Carving signs for the future to say we, too, were here

By HARRY W. PAIGE

Somewhere -- I won’t say exactly where -- there is a tree with the family name carved into it. A boy did the carving, but the man who took his place approves, returning yearly to set the name even deeper into the living tissue of an oak.

His annual journey is a sort of pilgrimage to memory. Most of those who bore the name are gone now, including the boy who made the first carving. But somehow, young as he was, he must have sensed a need for his reminder to futurity -- that we, too, had been here.

The boy did not carve his own initials; he carved the family name, an act that transcended the self. And he did not chisel the name in rock or scratch it in wet cement. He seemed to sense that his artwork, like life itself, was of the fugitive kind, fleeting and impermanent. Yet he tried with a boy’s jackknife and a summoned loyalty to help those he loved live a little longer. And that is still his mission.

During history’s greatest war, many years after the boy’s inspired carving, the man came across a sign in a remote corner of a desert, a sign that said “Kilroy was here!” And from that day on, Kilroy, the G.I. Odysseus, became someone in whom he could believe -- a carver of signs, a stalker of continents, a writer of words.

We all want to mark our passing through this, our world, our home. We want to leave our name or our footprints, our fame or our saintliness -- anything to show that we, too, have been here. The note in the bottle; the signals sent out into space; the neon bleeding of our name and the courting of history itself ... What are they all but extensions of a boy’s name-carving in a tree? We have been here. And we want you to know and remember.

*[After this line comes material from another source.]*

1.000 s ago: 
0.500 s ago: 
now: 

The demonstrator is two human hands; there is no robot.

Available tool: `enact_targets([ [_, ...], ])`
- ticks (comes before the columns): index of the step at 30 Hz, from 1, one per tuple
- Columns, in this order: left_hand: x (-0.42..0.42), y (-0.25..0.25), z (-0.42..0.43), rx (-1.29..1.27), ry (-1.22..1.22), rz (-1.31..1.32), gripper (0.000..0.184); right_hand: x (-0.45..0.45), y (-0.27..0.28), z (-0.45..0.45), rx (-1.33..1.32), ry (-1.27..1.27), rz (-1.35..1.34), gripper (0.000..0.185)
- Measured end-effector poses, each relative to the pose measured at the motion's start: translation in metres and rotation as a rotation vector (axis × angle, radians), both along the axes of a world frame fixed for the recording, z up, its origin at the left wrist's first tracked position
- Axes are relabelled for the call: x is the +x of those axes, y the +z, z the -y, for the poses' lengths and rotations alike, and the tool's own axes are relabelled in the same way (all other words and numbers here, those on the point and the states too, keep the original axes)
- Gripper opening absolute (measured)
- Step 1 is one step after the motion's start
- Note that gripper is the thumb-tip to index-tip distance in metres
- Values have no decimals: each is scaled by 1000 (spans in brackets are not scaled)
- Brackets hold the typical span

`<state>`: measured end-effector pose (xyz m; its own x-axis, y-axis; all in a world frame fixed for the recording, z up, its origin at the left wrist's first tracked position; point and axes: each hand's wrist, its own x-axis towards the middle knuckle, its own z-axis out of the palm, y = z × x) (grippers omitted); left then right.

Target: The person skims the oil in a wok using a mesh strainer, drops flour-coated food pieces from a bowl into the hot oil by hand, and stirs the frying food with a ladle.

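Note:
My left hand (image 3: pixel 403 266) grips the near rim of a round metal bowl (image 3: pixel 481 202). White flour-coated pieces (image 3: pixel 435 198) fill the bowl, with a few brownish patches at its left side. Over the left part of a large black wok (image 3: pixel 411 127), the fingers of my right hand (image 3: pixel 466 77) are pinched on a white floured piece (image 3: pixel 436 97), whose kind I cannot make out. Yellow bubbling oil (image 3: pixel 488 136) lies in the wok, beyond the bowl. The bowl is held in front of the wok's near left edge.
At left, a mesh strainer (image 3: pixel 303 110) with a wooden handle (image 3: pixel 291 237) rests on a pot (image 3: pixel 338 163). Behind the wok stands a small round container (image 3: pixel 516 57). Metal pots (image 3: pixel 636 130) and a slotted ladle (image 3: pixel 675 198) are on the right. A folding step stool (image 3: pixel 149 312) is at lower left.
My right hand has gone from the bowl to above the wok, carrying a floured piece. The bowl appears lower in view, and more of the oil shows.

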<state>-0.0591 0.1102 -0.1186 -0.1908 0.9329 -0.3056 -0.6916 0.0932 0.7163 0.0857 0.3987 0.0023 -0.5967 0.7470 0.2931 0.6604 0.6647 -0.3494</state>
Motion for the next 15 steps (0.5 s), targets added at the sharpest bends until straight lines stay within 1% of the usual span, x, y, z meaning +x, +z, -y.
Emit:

The cemetery marker is rust-colored marble and it, too, bears the family name. Beneath it are the individual names of those who have gone on ahead. Yet the impulse that caused the stone to be erected is but an echo of a boy’s tree-carving.

The young name-carver obeyed a human urge -- to preserve, not to have it all lost in the swirling mass of time and the bitter brevity of our days. The identifying scratching of symbols that he cut in a tree stood for the measure of his days, the stuff of his dreams and memories and the object of his loves. No matter that his engraving would survive him by perhaps a century or two, if he was lucky. It was still a beau geste, grand gesture. It was his protest as well as a celebration of his being, his belonging and yearning to be remembered.

The places of primitive man are full of such drawings and carvings: His magic and religion appear on the walls of caves and in the graves of his ancestors. His record of blood truths and his struggle for survival are there to see when the rest is written on the wind.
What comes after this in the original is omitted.